* [ASSIGNMENT] Print the listing in its entirety and exactly, leaving out images.

* [PROVIDED MATERIAL]
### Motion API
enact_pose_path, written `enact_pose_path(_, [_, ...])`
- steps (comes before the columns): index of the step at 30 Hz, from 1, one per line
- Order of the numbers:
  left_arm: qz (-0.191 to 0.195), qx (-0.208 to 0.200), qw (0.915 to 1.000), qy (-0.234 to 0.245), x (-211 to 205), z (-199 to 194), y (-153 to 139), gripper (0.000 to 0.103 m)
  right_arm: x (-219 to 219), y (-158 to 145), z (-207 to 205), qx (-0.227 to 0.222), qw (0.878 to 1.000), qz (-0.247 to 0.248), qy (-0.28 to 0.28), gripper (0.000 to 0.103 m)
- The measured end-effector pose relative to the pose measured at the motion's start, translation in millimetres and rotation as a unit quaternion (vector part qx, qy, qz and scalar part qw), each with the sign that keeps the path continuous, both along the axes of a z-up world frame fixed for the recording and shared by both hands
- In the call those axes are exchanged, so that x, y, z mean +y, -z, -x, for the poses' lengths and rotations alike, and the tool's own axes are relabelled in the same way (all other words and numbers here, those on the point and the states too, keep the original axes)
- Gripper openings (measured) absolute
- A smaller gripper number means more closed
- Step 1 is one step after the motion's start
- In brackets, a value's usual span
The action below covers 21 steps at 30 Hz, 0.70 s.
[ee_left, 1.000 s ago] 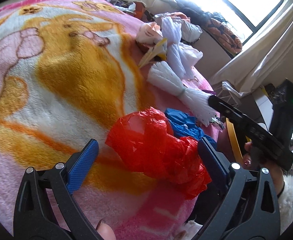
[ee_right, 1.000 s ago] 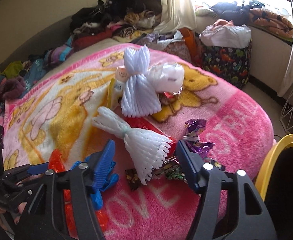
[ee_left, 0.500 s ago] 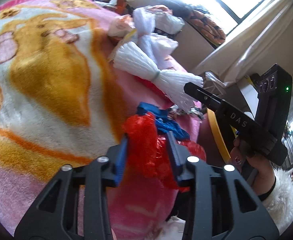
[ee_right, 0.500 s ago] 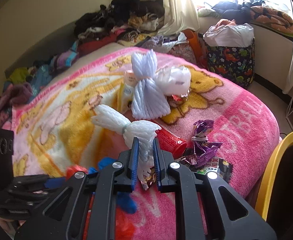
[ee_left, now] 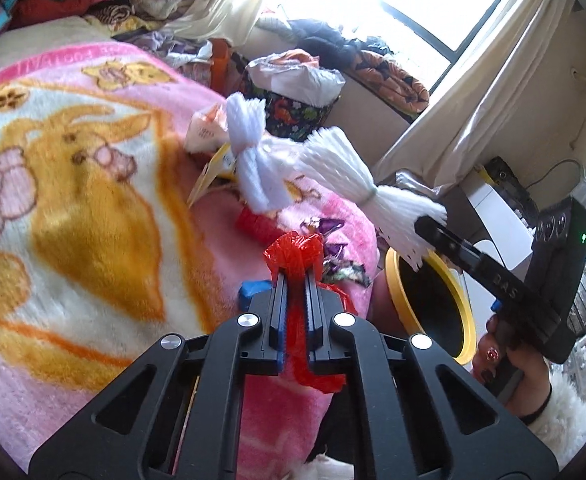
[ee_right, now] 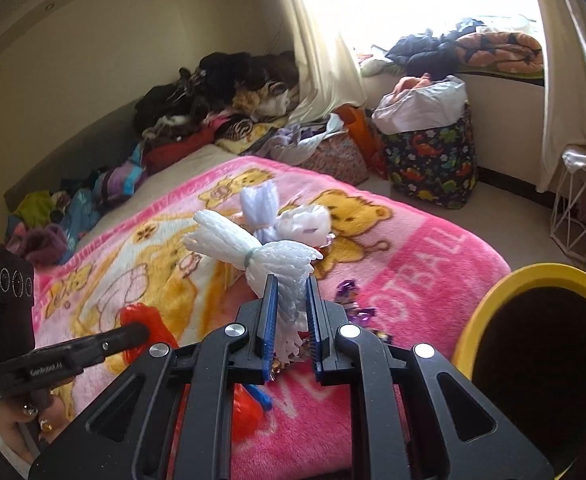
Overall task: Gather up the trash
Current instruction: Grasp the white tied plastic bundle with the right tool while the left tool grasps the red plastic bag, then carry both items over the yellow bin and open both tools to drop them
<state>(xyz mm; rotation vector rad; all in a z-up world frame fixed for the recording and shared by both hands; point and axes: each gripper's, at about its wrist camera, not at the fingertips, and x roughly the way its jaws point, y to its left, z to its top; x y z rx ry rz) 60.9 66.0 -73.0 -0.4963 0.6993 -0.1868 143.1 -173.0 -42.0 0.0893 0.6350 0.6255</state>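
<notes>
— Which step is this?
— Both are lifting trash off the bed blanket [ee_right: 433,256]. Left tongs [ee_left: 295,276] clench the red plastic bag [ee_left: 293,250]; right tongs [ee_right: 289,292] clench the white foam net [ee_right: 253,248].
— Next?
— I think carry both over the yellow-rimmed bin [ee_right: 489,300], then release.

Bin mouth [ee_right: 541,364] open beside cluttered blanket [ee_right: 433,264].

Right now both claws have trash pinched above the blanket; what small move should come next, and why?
Probably swing the right claw, shut on the white foam net, over the yellow-rimmed bin and release. The bin stands open just beside it, nearer than to the left claw gripping the red plastic bag.
</notes>
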Motion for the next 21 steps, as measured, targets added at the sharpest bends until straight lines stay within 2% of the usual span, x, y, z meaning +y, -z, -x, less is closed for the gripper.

* [REPLY TO THE TASK]
### Motion API
enact_pose_path, written `enact_pose_path(_, [_, ...])`
- steps (comes before the columns): index of the step at 30 Hz, from 1, one per line
- Order of the numbers:
  left_arm: qz (-0.191 to 0.195), qx (-0.208 to 0.200), qw (0.915 to 1.000), qy (-0.234 to 0.245), x (-211 to 205), z (-199 to 194), y (-153 to 139), gripper (0.000 to 0.103 m)
  right_arm: x (-219 to 219), y (-158 to 145), z (-207 to 205), qx (-0.227 to 0.222), qw (0.878 to 1.000), qz (-0.247 to 0.248), qy (-0.28 to 0.28), gripper (0.000 to 0.103 m)
- The measured end-effector pose relative to the pose measured at the motion's start, translation in millimetres and rotation as a unit quaternion (vector part qx, qy, qz and scalar part qw), each with the sign that keeps the path continuous, both along the axes of a z-up world frame fixed for the recording and shared by both hands
- In the call those axes are exchanged, so that x, y, z mean +y, -z, -x, for the poses' lengths and rotations alike, and the tool's own axes are relabelled in the same way (all other words and numbers here, those on the point and the states too, keep the original axes)
- Gripper openings (measured) absolute
- A smaller gripper number means more closed
- Step 1 is one step after the motion's start
- In brackets, a value's usual span
The action below covers 21 steps at 30 Hz, 0.70 s.
[ee_left, 1.000 s ago] 
[ee_right, 1.000 s ago] 
[ee_left, 0.500 s ago] 
[ee_right, 0.500 s ago] 
[ee_left, now] 
[ee_right, now] 
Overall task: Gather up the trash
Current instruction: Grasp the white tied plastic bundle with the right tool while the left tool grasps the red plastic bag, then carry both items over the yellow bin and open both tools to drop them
<state>(xyz mm; rotation vector rad; all in a z-up world frame fixed for the recording and shared by both hands; point and axes: each gripper's, at about its wrist camera, not at the fingertips, and x roughly the way its jaws point, y to its left, z to its top; x y z rx ry rz) 60.9 66.0 -73.0 -0.4963 0.6993 -0.1868 143.1 -173.0 -42.0 0.0893 0.6350 0.6255</state>
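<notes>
— Which step is this?
— Both are lifting trash off the bed blanket [ee_right: 433,256]. Left tongs [ee_left: 295,276] clench the red plastic bag [ee_left: 293,250]; right tongs [ee_right: 289,292] clench the white foam net [ee_right: 253,248].
— Next?
— I think carry both over the yellow-rimmed bin [ee_right: 489,300], then release.

Bin mouth [ee_right: 541,364] open beside cluttered blanket [ee_right: 433,264].

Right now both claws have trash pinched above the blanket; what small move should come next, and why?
Probably swing the right claw, shut on the white foam net, over the yellow-rimmed bin and release. The bin stands open just beside it, nearer than to the left claw gripping the red plastic bag.
</notes>
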Motion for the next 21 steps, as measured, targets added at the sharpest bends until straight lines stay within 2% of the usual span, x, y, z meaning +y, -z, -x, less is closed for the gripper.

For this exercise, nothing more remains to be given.